Data-Driven Predictions of Glycemic Extremes Using Machine Learning

June 8, 2025 Projects

Project Title: Data-Driven Predictions of Glycemic Extremes Using Machine Learning

CS_7_MAL Course: Machine Learning

This course was taught by Enrico Grisan (Senior Member, IEEE). He received the M.Sc. degree in electrical engineering from the University of Padua, Italy, in 2000, and the joint Ph.D. degree in bioengineering from the University of Padua and City University, London, U.K., in 2004, defending a thesis on automatic analysis of retinal images. In 2005, he was an Intern with Siemens Corporate Research, Princeton, NJ, USA, and then a Postdoctoral Fellow with the University of Padua, where he has been an Assistant Professor of biomedical engineering, since 2008. In 2019, he joined London South Bank University, as an Associate Professor of artificial intelligence. His current research interests include the understanding of medical imaged and identification of relevant biomarkers from medical data, either through classical image processing and analysis or through machine learning, with applications to neuroimaging, confocal microscopy and microendoscopy, and ultrasound. He has been a member of the IEEE Technical Committee in Biomedical Imaging and Image Processing, since 2015. He has served as the General Chair for IEEE ISBI 2019. He was an Associate Editor of IEEE ISBI and IEEE EMBC conferences.

Overview

Diabetes is a chronic condition characterized by persistent hyperglycemia (high blood sugar levels) that can lead to complications such as hyperglycemia or hypoglycemia. Both conditions pose a severe threat to the well-being of diabetes patients if not properly monitored. The goal of this project was to utilize machine learning to predict occurrences of these glycemic extremes within the next two hours. Using continuous glucose monitoring (CGM), carbohydrate intake, and insulin dosage data, we trained several machine learning models to accurately predict a patient’s predisposition to hyper- or hypoglycemia in the short term, thereby enabling proactive interventions.
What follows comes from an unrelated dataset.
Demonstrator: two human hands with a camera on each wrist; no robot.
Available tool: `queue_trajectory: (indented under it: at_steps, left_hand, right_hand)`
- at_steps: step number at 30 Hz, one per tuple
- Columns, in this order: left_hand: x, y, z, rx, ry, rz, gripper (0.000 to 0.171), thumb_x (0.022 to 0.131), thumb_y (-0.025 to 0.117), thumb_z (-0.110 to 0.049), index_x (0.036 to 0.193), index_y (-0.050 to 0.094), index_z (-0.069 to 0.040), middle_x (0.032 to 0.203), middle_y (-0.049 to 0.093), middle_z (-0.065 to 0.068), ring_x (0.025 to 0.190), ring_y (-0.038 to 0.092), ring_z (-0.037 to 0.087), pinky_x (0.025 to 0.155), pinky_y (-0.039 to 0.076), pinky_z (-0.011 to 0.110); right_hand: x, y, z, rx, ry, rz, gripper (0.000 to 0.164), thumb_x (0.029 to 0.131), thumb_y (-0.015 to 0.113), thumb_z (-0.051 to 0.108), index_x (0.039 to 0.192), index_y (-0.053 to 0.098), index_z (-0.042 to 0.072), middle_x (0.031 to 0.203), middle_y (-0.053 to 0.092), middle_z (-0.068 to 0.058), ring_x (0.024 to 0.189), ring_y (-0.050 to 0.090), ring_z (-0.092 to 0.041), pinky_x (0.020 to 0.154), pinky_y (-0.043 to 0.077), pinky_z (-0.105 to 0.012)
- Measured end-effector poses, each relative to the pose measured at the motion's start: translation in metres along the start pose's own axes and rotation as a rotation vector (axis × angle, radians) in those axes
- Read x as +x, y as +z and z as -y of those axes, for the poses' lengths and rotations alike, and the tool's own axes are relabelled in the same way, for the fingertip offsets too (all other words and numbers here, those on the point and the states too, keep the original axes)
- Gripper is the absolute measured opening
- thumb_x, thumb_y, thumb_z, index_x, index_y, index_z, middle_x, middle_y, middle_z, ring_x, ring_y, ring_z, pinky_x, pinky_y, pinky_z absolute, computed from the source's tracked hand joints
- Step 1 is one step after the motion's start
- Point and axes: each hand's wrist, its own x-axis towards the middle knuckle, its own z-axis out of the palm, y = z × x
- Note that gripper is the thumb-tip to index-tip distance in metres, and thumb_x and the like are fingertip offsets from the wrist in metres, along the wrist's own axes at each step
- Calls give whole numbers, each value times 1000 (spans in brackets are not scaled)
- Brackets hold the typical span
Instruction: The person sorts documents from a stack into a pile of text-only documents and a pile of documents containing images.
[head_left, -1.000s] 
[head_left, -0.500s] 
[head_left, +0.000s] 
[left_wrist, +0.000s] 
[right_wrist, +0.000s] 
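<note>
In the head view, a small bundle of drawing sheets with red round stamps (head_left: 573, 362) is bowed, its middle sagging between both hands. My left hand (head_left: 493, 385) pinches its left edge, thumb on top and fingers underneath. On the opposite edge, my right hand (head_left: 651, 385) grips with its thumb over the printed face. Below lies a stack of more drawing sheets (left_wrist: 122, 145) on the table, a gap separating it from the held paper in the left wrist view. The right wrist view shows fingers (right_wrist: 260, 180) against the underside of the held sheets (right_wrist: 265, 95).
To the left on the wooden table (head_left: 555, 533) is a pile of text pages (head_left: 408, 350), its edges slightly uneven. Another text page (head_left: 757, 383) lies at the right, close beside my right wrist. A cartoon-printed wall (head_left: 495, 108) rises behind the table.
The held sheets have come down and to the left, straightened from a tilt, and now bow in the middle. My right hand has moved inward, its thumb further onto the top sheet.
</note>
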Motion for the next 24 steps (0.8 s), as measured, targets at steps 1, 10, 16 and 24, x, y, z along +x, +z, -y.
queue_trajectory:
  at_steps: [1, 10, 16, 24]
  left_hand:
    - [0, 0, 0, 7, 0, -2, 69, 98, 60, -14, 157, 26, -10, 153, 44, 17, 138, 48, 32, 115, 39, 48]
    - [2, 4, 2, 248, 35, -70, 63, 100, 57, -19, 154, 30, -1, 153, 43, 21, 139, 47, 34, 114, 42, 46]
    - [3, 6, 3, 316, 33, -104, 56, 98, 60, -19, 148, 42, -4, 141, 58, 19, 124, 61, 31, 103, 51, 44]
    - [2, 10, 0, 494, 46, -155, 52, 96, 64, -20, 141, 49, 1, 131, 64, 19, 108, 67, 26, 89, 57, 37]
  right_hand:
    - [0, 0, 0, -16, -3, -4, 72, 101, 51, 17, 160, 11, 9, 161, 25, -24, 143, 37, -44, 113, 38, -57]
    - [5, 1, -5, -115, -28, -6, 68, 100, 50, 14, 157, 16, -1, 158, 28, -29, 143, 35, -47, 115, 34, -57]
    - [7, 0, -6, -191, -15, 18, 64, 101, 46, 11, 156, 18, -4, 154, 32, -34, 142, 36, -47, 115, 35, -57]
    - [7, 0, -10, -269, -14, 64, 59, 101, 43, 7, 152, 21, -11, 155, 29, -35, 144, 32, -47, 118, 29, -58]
Our solution leveraged three machine learning models—Long Short-Term Memory (LSTM) networks, Random Forest (RF) Classifier, and Support Vector Machines (SVM). Among these, LSTM and Random Forest showed the best performance, with accuracies of 94.7% and 96.3%, respectively. This system aims to offer a predictive approach for managing diabetes, ultimately aiding in lifestyle adjustments and timely medical interventions to mitigate health risks.

Problem Statement

Diabetes, if unmanaged, can lead to critical health issues including hypoglycemia (low blood sugar) and hyperglycemia (high blood sugar). Both conditions can trigger acute complications, affecting vital organs such as the heart, kidneys, and nervous system, and significantly increasing morbidity and mortality risks. Current diabetes management techniques, such as the use of Continuous Glucose Monitoring (CGM) systems, are highly effective for tracking real-time blood glucose levels, yet there is a pressing need for systems that can not only monitor but predict glycemic abnormalities to prevent episodes before they occur. Effective prediction can help reduce emergency situations, improve patient quality of life, and optimize clinical decision-making.

Research Objective

The primary objective of this research was to design a machine learning system capable of anticipating hyperglycemic or hypoglycemic events based on historical data from glucose sensors, insulin intake, and carbohydrate consumption. By predicting these events two hours in advance, the proposed system aims to provide timely alerts to patients and healthcare providers, allowing them to take preventive actions and make informed decisions about insulin administration, dietary adjustments, and physical activity. This approach is intended to significantly enhance diabetes management by minimizing the occurrence of dangerous glycemic episodes.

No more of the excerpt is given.